Previously, Marathon would automatically request a new framework ID from Mesos if the old one was marked as torn down in Mesos, or if the framework ID record was removed from Zookeeper. This has led to more trouble than it has helped. The new behavior is:

  • If Marathon's framework ID has been torn down in Mesos, or if the failover timeout has been exceeded, Marathon will crash, on launch, with a clear message.

  • If Marathon's framework ID record was deleted from Zookeeper or is otherwise inaccessible, and there are instances defined, Marathon will refuse to create a new Framework ID and crash.

For more information, refer to the framework id docs page.

Minimum Mesos version requirement has been increased to 1.5.0

In previous Marathon versions, we monitored offers as a surrogate terminal task status signal for resident tasks in order to work around a Mesos issue in which we would not receive terminal task status updates for agents that restarted.
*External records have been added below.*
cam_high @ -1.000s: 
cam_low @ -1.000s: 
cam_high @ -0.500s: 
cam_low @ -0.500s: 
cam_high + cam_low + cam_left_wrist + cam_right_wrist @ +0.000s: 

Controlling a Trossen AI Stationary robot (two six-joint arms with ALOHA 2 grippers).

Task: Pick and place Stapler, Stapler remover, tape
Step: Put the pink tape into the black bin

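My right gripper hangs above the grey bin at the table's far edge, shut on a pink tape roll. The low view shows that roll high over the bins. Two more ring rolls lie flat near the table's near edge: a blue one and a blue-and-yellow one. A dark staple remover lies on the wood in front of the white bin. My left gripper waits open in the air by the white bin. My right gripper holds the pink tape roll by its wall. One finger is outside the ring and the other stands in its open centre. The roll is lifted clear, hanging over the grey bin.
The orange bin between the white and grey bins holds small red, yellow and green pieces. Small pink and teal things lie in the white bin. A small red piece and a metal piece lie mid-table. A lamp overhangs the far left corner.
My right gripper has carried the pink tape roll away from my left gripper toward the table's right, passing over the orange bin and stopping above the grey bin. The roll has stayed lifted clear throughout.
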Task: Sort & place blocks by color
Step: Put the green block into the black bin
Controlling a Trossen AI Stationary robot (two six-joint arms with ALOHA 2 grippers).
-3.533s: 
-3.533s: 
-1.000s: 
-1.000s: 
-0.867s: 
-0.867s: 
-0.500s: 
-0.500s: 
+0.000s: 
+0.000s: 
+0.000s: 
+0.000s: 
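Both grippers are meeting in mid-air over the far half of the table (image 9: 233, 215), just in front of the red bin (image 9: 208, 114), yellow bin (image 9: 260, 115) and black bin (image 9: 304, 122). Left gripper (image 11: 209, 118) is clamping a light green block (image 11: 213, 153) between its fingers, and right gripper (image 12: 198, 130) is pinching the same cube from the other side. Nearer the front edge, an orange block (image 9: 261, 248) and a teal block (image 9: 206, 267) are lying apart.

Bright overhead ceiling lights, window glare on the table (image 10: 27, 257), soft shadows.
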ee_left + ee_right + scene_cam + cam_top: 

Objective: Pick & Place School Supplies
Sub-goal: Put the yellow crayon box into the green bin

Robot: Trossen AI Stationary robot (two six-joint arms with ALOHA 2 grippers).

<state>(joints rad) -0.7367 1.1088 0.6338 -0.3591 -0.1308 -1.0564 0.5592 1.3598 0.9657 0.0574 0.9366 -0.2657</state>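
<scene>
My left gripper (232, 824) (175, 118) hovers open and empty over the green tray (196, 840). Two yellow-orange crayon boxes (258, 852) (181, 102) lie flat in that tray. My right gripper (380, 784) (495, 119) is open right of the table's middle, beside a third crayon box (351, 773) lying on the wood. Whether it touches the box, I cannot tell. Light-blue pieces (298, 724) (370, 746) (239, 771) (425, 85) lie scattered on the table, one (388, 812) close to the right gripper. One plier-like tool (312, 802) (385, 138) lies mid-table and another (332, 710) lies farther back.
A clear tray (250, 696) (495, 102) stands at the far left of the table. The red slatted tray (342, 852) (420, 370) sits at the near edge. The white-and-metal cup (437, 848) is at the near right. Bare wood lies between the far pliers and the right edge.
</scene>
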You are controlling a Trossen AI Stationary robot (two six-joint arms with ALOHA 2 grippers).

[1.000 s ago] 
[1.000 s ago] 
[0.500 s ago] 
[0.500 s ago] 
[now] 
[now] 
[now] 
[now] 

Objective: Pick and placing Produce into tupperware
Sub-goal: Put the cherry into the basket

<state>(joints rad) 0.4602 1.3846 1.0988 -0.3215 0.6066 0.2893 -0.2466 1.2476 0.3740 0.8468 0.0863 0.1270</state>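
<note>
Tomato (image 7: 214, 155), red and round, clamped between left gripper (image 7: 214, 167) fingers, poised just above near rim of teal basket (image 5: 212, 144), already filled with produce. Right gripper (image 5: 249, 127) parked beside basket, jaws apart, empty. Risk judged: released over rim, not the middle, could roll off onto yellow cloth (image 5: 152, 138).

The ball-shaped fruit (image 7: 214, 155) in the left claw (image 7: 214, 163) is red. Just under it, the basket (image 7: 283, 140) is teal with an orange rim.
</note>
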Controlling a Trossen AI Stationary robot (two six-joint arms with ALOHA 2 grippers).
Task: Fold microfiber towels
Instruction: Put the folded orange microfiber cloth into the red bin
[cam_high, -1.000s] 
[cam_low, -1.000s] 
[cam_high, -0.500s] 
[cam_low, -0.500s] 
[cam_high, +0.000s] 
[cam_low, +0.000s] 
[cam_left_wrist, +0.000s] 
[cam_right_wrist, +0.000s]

As of Mesos 1.4.0, this is been resolved, and we have removed this workaround.

There are still some edge cases where Mesos agent metadata is wiped (manually, by an operator) in a way that the agent ID will change, but reservations will be preserved. In these cases, Mesos will report a resident tasks as perpetually unreachable. Operators should use the MARK_AGENT_GONE call in such cases to get Mesos to mark the associated resident tasks as terminal, and therefore signal to Marathon that it should try to relaunch the resident task. This call was introduced in Mesos 1.5.0.

Native Packages

We have stopped publishing native packages for operating system versions that are past their end-of-life:

  • Ubuntu Yakkety
  • Ubuntu Wily
  • Ubuntu Vivid

Additionally, we have added support for Debian Stretch.

Docker image now allows user nobody; default user has been changed

Previously, the Marathon Docker container would only run as user root. The packaging has been updated so that the container is now run, by default, as the user nobody.

NOTE This is a breaking change! If you did not specify MARATHON_MESOS_USER before, and did not specify the container user of nobody when launching Marathon in a container before, then add the environment value MARATHON_MESOS_USER=root to the containerized Marathon.

Non-leader/standby Marathon instances respond to /v2/events with a redirect, rather than proxy

Previously, Marathon standby instances would proxy the event stream. This causes an unnecessary increase in event stream drops, as the connection will terminate if either the master or the standby restarts. Further, there have been occasional buffering issues.

Now, when a standby Marathon instance is asked for /v2/events, it responds with a 302, with a redirect response directing the client to /v2/events resource for the current leader. Clients that consume the event stream should be updated to follow redirect responses.

Event-proxying has the following deprecation schedule:

  • 1.7.x - Standby Marathon instances return redirect responses. The old behavior of proxying event streams can be brought back with the command-line argument --deprecated_features=proxy_events.
  • 1.8.x - Event stream proxying logic will be completely removed. If --deprecated_features=proxy_events is still specified, Marathon will refuse to launch, with an error.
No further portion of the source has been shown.